• **Activity**
Search the data for "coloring". Return each matching line.

• **Provided data**
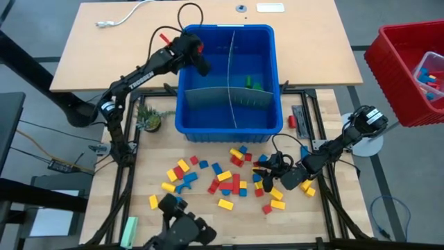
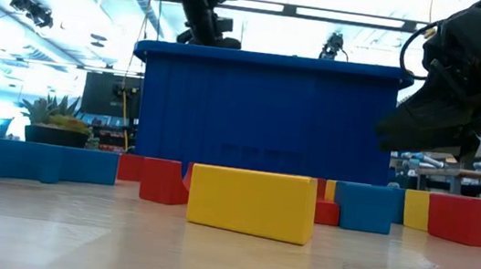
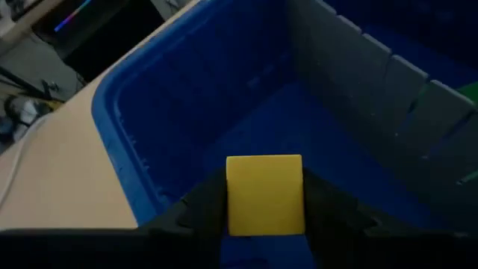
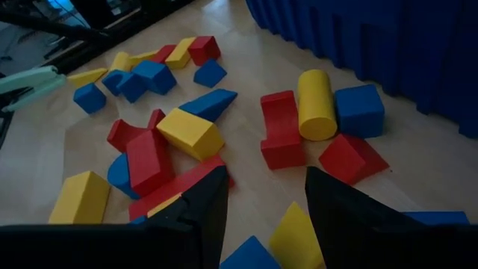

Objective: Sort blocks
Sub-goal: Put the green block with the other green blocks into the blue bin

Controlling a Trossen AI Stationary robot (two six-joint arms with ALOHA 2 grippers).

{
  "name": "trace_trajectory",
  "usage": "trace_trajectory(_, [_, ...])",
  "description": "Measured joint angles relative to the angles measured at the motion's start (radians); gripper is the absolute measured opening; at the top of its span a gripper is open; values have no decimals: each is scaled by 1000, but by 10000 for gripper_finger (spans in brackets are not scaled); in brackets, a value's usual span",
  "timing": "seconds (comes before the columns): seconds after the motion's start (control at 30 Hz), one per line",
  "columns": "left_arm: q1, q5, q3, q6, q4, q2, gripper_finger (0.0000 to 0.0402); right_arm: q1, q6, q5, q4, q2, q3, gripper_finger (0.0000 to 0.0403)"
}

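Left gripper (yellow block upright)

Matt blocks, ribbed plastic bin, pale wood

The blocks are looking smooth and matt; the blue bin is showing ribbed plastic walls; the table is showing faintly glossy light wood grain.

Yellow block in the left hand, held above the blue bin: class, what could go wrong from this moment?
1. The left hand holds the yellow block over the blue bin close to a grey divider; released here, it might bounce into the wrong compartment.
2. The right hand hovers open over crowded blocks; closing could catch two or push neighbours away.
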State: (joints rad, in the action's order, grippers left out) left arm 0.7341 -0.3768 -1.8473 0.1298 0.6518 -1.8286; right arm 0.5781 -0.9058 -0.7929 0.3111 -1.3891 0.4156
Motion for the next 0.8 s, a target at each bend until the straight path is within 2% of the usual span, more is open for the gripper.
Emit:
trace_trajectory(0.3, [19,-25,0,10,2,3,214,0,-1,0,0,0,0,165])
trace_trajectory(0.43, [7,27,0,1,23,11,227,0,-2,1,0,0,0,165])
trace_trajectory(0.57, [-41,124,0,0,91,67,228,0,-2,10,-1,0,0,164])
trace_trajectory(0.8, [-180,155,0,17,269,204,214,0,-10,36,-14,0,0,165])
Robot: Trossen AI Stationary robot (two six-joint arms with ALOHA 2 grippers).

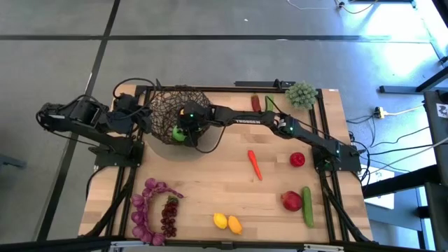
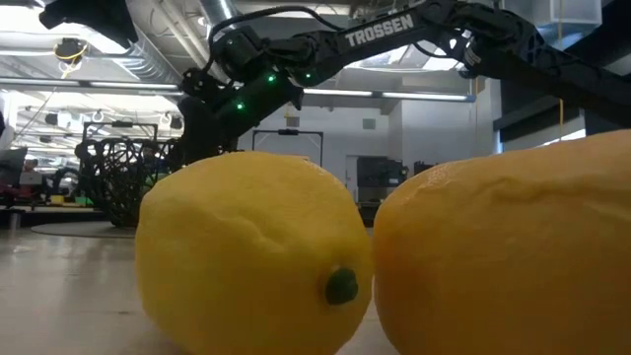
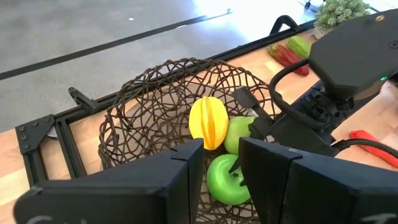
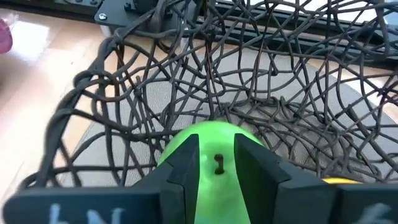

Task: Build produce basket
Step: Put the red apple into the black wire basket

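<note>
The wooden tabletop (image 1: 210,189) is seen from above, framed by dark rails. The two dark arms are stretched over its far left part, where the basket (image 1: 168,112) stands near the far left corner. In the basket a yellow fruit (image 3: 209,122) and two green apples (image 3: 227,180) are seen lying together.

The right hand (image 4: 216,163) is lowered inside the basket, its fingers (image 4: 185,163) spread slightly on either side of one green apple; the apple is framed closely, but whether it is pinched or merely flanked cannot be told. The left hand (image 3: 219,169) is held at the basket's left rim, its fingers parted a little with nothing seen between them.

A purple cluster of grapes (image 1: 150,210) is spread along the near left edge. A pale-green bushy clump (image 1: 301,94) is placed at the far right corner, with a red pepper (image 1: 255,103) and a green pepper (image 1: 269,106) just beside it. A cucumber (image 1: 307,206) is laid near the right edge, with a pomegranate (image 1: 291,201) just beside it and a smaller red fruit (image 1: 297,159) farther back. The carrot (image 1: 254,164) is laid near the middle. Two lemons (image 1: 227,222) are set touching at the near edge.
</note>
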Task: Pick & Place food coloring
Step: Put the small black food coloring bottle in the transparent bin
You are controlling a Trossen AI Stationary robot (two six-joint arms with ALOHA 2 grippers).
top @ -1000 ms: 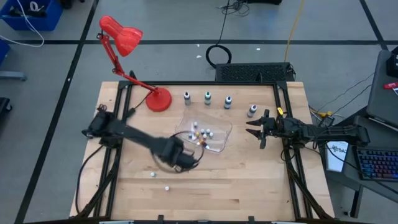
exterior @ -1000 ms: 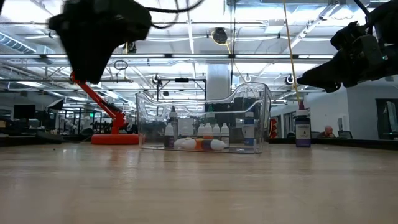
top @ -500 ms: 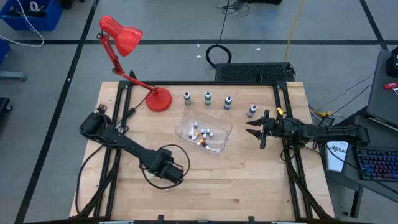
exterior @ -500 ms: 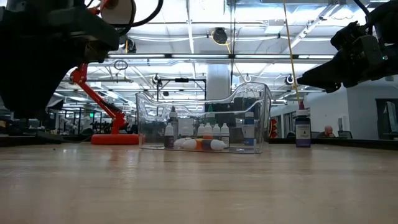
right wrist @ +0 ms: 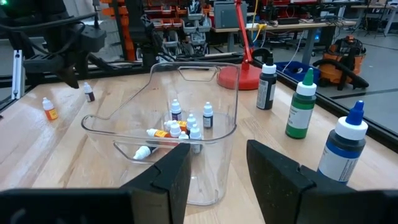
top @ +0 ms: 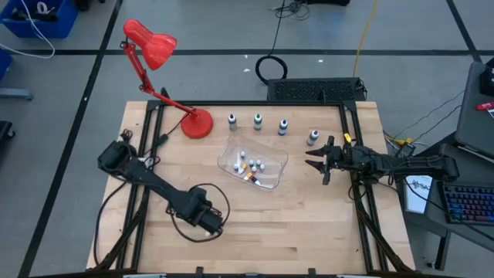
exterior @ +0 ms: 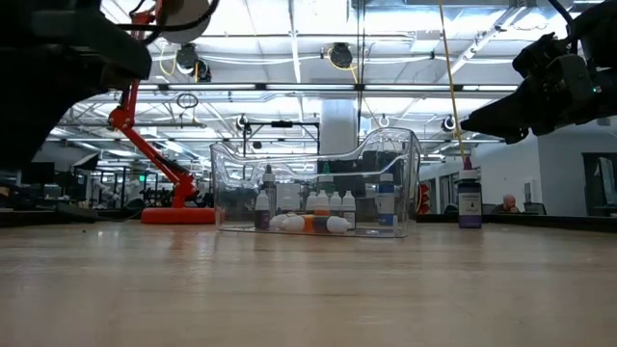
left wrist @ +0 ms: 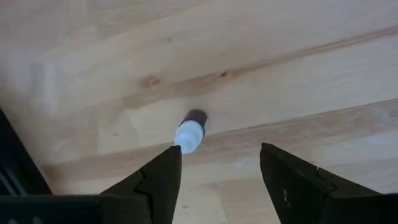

• **Answer for this exercise**
Task: Pick & Place food coloring
Step: Put the small black food coloring bottle in the transparent bin

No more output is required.